§ EXERCISE:
Go through the data from its first line and retype each line, stopping once the line containing "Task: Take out" has been retyped.

§ SOURCE DATA:
>>>>

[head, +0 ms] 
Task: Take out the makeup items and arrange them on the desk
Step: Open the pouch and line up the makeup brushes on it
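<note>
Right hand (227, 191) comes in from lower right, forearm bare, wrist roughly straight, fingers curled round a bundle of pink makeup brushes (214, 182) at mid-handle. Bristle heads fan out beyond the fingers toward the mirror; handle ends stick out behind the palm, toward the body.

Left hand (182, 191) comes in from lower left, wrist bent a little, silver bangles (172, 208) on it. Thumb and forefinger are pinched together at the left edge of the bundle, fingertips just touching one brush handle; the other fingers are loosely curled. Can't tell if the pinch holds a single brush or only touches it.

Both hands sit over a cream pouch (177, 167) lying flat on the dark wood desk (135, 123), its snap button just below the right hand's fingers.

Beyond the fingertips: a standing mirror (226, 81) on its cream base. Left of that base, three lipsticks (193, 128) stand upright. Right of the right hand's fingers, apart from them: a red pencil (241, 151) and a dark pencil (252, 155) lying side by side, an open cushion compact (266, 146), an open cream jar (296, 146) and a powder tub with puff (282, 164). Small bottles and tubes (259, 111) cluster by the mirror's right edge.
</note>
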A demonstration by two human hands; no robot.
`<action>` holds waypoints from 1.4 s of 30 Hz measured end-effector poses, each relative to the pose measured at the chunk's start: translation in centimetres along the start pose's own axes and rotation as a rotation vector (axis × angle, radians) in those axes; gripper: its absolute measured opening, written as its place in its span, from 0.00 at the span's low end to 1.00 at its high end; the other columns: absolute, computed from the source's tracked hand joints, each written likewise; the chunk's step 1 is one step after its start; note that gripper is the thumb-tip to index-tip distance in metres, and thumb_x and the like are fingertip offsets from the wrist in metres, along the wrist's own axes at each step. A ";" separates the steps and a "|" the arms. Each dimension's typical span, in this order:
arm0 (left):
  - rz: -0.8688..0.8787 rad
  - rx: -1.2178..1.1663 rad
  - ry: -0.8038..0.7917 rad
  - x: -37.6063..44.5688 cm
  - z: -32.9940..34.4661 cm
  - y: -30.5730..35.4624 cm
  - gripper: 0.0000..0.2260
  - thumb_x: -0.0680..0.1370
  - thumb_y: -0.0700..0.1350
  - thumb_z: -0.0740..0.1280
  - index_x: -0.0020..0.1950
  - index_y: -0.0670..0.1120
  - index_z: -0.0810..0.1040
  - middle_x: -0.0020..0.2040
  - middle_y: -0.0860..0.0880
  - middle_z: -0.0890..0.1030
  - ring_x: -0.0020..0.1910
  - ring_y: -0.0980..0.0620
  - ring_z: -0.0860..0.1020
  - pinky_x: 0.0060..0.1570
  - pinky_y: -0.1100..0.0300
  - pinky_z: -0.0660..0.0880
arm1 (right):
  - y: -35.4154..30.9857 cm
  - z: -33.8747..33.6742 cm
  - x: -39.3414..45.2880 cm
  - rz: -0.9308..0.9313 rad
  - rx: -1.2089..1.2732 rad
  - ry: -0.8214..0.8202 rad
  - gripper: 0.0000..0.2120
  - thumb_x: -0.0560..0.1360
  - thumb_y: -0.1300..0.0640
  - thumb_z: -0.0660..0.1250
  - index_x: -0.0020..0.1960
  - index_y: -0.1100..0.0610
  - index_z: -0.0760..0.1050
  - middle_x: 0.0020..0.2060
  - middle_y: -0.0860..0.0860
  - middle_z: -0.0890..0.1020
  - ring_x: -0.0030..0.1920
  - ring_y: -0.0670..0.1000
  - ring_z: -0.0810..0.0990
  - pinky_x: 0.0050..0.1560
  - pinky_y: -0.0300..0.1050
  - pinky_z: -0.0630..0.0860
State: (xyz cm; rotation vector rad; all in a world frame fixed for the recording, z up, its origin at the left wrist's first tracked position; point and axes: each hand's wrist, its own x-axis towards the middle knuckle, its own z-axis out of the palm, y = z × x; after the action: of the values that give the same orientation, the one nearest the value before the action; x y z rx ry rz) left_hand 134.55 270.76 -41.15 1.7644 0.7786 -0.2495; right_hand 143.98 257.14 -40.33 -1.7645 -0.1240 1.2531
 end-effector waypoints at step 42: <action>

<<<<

§ ANSWER TO THE PROBLEM:
[head, +0 ms] 
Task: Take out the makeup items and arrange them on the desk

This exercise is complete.